In my shortcomings
I was at a worship service last night as part of an Emmaus walk. After the service, a woman, who had been a pilgrim on the first walk on which I served as a member of the conference room team, stopped me. She asked if she could speak to me.
She is at the beginning of a health scare, and was asking me to pray for her. She said that she hadn't told anyone else, but that she felt like I was there just for her that night. She knew that I would pray for her.
Do you ever feel like a fraud? Why would this woman single me out? Believe me, I do not have what I would call a disciplined prayer life. In fact, I remember on her walk, telling her that I needed to pray more. I do need to pray more. It's not something that I do often enough.
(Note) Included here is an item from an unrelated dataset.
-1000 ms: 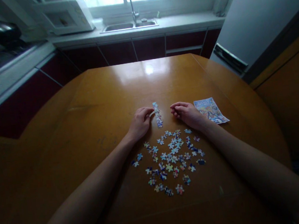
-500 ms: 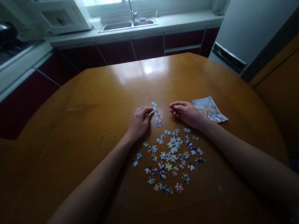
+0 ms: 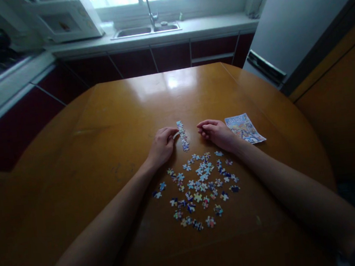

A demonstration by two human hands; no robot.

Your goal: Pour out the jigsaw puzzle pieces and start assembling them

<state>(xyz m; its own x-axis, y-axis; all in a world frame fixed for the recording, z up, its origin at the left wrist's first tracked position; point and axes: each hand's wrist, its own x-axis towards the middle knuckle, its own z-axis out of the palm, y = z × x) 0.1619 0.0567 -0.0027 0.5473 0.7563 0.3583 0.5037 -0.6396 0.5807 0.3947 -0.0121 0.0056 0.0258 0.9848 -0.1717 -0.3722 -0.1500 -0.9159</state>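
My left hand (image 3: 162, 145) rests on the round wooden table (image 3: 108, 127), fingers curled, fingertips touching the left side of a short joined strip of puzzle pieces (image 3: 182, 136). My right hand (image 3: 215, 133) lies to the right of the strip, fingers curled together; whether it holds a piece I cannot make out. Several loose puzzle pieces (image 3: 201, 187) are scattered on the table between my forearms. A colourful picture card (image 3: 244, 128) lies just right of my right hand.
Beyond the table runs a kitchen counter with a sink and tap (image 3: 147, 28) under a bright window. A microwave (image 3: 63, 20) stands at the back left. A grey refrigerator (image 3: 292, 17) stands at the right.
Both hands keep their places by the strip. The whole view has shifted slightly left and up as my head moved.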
I was reading from the Upper Room Disciplines this morning. The author wrote, "However polished our pretenses, false piety is no more acceptable than plain wickedness." Ever feel like a fraud?
But the devotional went on to talk about putting on Jesus Christ. I occurred to me that perhaps I am coming at this from the wrong angle. I'm seeing how much I lack. Instead, perhaps I need to see how God can transform me, change me, grow me into a relationship with him. Perhaps it is in the realization that I am not who she needs me to be, that I can allow God to be who he is, instead.
I don't need to be the person I think that she thinks that I am (get that?). I can't be. What I can do, though, is put on Christ. I can allow God to be God.
Perhaps true piety -- a true relationship with God -- is a gift of grace. We don't earn it. We just receive it. I can pray; I will pray, and I will, in my shortcomings, let God be God.